Following the success of The Texas Chain Saw Massacre, Dennis Donnelly cashed in with his own DIY horror (see also The Driller Killer and Nail Gun Massacre, except don’t), even nicking Tobe Hooper’s fake ‘true story’ claim. It’s appropriate then that Hooper went on to direct a Toolbox Murders remake in 2004. These movies were anathema to the British censors concerned with ‘imitable behaviour’, since power tools are as readily available in the UK as guns are in the US.
They also more nakedly expose what feminist scholar Carol J. Clover calls “the killer’s phallic purpose”, and The Toolbox Murders‘ unreconstructed obsession with butchering women in the nude seems misogynistic no matter which way you slice it (characters keep inquiring into the sex lives of the victims, as though promiscuity might explain being murdered with a nail gun), leaving you feeling dirty despite the numerous bathing sequences.

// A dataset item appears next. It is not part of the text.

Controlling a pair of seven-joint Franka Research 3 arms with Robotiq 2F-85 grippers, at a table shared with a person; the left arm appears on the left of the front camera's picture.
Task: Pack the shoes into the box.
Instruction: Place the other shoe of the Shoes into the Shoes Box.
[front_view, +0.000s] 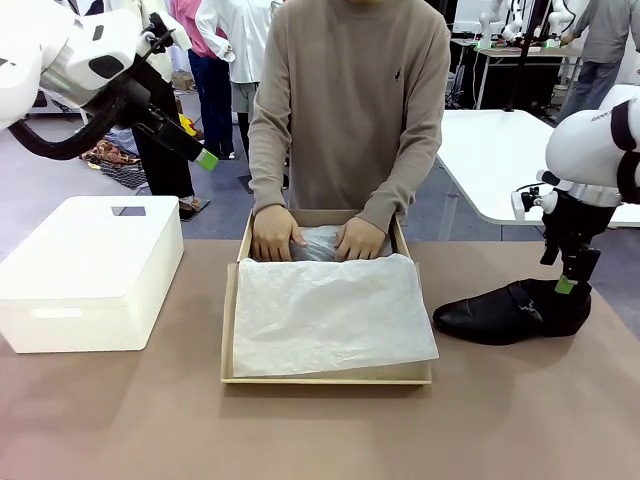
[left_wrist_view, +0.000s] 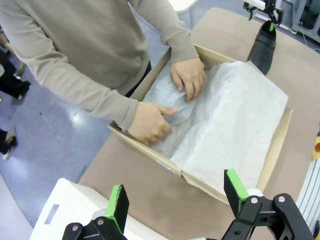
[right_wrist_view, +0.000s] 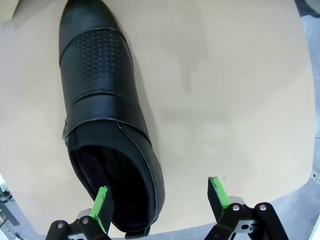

Both murderer and director run out of tools in the first five minutes, after which we have to sit through a less than riveting procedural led by less than convincing actors (Wesley Eure and Nicholas Beauvy), culminating nicely with a disturbing performance from Cameron Mitchell. The passiveness of the final girl (Pamelyn Ferdin) adds to the overall sadism, as does the bizarre easy listening soundtrack that accompanies the hard watching scenes.
The Mammoth Book of Slasher Movies (or as I call it, the Bible) gives this film a 2 splatter rating out of 5, denoting: “Maybe just enough blood to keep the gore-monger entertained.” But the long, bloodless middle section? Rusty.